January 26, 2010
U.S. Chamber of Commerce, business groups, write NSC, oppose Iran sanctions bills
The U.S. Chamber of Commerce, Business Roundtable, National Association of Manufacturers and the National Foreign Trade Council have written National Security Advisor Jim Jones and National Economic Council Chairman Larry Summers opposing current Iran sanctions legislation passed in the House and under consideration in the Senate.

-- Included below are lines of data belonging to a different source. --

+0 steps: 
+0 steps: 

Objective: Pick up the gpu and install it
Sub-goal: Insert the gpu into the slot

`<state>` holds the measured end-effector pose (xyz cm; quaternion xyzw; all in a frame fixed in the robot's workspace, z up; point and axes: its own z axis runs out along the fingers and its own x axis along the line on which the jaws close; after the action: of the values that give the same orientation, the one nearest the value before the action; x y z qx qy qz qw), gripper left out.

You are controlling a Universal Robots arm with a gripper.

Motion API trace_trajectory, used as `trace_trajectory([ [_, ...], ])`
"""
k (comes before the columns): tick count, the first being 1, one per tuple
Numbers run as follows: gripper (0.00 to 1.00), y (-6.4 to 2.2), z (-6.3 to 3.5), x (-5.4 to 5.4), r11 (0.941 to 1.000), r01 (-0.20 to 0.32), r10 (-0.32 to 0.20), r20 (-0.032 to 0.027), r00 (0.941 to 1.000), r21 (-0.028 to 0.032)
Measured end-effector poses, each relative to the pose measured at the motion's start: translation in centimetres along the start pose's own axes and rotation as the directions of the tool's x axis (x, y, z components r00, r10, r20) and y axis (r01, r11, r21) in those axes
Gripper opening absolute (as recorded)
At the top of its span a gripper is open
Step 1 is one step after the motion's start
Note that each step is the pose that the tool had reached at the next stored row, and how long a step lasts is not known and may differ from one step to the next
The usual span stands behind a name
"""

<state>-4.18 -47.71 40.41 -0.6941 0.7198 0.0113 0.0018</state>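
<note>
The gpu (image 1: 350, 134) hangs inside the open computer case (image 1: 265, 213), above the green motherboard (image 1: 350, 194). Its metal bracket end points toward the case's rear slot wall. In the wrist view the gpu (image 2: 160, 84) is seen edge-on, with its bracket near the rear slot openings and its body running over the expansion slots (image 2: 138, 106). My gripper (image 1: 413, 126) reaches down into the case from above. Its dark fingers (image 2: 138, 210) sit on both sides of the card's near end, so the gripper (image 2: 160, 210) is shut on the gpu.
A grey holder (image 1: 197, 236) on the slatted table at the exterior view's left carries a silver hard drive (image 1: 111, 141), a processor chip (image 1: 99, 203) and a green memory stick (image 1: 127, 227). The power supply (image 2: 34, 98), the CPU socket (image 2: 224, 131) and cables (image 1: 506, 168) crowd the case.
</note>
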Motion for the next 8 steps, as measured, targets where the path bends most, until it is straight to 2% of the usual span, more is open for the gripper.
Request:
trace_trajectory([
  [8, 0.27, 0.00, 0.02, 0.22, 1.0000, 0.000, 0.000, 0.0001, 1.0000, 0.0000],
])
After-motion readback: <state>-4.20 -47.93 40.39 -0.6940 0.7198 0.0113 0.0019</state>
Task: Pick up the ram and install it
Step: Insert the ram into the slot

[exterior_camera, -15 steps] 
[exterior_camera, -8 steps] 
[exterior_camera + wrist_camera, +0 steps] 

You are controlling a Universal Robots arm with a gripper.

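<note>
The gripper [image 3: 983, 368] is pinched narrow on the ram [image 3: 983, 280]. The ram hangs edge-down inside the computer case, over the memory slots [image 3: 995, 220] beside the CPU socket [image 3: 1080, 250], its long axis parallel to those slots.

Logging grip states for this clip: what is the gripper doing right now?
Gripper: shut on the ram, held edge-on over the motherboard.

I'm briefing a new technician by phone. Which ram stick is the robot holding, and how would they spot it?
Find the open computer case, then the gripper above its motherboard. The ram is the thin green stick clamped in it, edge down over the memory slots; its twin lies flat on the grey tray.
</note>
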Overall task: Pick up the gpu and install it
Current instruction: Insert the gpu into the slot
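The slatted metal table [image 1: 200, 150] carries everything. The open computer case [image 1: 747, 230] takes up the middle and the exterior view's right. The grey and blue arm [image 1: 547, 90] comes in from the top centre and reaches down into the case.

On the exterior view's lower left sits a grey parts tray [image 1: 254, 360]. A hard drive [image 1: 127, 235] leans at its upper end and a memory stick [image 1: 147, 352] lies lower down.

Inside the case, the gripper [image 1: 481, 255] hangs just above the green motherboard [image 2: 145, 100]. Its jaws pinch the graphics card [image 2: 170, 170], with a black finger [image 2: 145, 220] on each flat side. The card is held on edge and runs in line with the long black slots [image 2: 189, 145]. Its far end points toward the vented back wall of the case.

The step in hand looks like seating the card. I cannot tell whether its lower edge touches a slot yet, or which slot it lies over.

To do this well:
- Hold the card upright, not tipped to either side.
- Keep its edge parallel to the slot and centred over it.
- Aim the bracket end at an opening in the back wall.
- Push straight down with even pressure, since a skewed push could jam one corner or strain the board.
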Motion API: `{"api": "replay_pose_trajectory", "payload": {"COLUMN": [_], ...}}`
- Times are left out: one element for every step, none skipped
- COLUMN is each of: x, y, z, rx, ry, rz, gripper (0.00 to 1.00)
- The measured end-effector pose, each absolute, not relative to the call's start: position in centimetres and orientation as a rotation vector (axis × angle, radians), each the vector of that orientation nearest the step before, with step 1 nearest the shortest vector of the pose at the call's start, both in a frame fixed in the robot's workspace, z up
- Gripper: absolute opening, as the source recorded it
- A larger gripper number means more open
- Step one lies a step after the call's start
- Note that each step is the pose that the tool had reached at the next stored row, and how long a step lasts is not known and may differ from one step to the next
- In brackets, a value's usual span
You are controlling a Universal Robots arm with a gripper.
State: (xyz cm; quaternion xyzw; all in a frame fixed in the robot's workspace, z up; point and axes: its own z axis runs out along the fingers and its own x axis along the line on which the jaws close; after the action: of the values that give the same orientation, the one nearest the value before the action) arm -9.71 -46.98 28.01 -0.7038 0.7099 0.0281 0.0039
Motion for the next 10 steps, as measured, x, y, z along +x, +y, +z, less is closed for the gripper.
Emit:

The groups say the Iran gas ban bill as passed in the House and a companion Senate bill under consideration would damage U.S. alliances and international trade, by mandating U.S. penalties on foreign firms that violate U.S. unilateral Iran sanctions:
"While we agree that preventing Iran from developing the capability to produce nuclear weapons is an urgent U.S. national security objective, the unilateral, extraterritorial, and overly broad approach of these bills would undercut rather than advance this critical objective," the letter from nine U.S. business groups says. "The history of similar efforts demonstrates that such a unilateral approach would provoke a negative response from our allies and would divert attention from an effective, coordinated response to Iran’s nuclear ambitions."
"Finally, the legislative proposals eliminate the discretion afforded the president," a point the administration has quietly made to key lawmakers it is working with to try to ensure any final bill worked out in conference gives the president discretion over when to impose sanctions.
European diplomats have recently said they are working closely with the administration to develop a list of targeted sanctions agreed on a multilateral basis. There will also be an effort to get a new UN Security Council resolution passed on Iran, although it's likely to be somewhat muted, given current Chinese opposition to further sanctions on Iran.